PROBLEM DETAILS:
What you produce should be every line from the data that includes "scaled".

· · · ·

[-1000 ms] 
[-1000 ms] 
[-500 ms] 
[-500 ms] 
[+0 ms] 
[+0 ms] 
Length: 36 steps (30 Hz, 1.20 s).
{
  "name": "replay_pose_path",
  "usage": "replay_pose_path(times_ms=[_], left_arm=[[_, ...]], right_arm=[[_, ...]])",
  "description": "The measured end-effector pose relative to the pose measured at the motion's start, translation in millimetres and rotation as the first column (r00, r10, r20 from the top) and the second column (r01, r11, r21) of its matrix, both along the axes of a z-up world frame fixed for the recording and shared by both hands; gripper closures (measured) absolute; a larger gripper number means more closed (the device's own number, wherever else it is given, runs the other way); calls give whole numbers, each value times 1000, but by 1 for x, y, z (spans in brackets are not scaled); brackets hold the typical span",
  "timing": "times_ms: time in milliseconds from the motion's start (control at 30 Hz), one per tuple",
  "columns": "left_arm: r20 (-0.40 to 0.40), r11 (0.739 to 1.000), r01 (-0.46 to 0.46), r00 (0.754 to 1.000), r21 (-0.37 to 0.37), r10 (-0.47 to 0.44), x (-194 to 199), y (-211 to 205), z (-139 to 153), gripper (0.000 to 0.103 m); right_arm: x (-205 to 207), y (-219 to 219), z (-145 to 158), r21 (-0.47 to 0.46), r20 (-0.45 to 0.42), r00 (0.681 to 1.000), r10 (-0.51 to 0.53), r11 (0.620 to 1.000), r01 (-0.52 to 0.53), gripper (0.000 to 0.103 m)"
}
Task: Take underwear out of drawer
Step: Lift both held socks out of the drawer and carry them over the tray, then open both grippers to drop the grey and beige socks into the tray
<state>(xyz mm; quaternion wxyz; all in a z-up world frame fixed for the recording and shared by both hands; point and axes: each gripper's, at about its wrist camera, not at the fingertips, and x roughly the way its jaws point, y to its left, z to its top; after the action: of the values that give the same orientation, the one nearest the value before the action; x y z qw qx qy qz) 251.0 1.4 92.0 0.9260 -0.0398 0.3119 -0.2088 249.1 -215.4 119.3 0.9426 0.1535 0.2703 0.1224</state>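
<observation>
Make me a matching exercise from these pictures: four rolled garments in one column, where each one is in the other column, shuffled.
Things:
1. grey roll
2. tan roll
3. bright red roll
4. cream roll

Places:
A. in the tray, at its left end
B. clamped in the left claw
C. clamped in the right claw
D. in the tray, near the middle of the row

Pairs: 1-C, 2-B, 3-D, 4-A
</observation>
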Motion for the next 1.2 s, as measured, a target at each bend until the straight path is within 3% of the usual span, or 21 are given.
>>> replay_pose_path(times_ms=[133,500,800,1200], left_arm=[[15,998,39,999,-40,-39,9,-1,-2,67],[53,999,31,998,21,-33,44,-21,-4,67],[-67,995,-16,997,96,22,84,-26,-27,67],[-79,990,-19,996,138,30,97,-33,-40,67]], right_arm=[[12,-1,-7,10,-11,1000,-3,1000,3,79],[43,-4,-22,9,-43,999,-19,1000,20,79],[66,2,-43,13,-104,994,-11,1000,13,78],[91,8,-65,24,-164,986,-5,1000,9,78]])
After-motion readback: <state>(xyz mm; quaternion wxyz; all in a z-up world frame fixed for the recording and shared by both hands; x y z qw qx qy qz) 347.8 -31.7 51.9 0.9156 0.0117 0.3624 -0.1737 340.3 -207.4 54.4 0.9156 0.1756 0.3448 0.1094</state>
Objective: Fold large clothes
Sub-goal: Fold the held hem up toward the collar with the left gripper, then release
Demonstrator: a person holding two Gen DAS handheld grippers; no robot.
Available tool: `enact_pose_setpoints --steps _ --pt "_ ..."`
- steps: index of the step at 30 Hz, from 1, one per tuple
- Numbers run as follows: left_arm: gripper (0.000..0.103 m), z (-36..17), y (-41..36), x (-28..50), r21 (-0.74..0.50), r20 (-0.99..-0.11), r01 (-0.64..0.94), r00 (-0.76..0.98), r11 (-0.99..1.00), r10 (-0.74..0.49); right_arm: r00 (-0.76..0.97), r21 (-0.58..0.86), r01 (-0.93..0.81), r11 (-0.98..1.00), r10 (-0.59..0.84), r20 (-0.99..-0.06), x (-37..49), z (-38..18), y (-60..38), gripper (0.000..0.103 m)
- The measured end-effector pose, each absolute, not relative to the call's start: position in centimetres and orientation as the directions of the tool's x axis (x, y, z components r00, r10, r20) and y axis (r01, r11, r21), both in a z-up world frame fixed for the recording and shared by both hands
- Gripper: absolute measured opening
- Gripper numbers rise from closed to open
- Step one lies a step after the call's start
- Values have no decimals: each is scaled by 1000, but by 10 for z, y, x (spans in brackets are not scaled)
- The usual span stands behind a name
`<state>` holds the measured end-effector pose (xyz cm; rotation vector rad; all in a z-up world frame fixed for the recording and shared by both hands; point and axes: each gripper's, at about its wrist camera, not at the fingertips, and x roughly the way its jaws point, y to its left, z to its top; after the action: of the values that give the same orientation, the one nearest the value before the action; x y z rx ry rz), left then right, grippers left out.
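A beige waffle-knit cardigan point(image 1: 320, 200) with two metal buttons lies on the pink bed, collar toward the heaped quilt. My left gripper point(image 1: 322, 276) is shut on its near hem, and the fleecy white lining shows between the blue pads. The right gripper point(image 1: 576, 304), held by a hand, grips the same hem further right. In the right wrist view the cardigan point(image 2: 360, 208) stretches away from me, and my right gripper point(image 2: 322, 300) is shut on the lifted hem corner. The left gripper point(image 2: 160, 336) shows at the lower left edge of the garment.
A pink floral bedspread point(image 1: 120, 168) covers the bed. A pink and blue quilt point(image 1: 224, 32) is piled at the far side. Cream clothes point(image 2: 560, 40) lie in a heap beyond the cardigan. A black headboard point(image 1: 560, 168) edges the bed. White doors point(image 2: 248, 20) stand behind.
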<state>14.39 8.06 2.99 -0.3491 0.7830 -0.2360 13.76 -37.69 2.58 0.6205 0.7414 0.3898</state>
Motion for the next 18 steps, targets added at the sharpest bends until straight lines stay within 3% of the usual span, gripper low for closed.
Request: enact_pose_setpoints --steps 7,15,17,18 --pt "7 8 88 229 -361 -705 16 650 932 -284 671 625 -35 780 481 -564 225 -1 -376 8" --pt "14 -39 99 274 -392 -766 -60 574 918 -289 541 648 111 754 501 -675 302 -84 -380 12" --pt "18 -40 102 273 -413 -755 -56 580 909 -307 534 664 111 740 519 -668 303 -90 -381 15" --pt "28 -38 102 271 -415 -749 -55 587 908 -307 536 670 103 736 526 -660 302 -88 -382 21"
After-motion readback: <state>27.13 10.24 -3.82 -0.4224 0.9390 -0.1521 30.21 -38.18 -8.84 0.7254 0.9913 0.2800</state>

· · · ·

SOLUTION FOR THIS PROBLEM:
  "description": "The measured end-effector pose relative to the pose measured at the motion's start, translation in millimetres and rotation as the first column (r00, r10, r20 from the top) and the second column (r01, r11, r21) of its matrix, both along the axes of a z-up world frame fixed for the recording and shared by both hands; gripper closures (measured) absolute; a larger gripper number means more closed (the device's own number, wherever else it is given, runs the other way); calls give whole numbers, each value times 1000, but by 1 for x, y, z (spans in brackets are not scaled); brackets hold the typical span",
- Values have no decimals: each is scaled by 1000, but by 10 for z, y, x (spans in brackets are not scaled)

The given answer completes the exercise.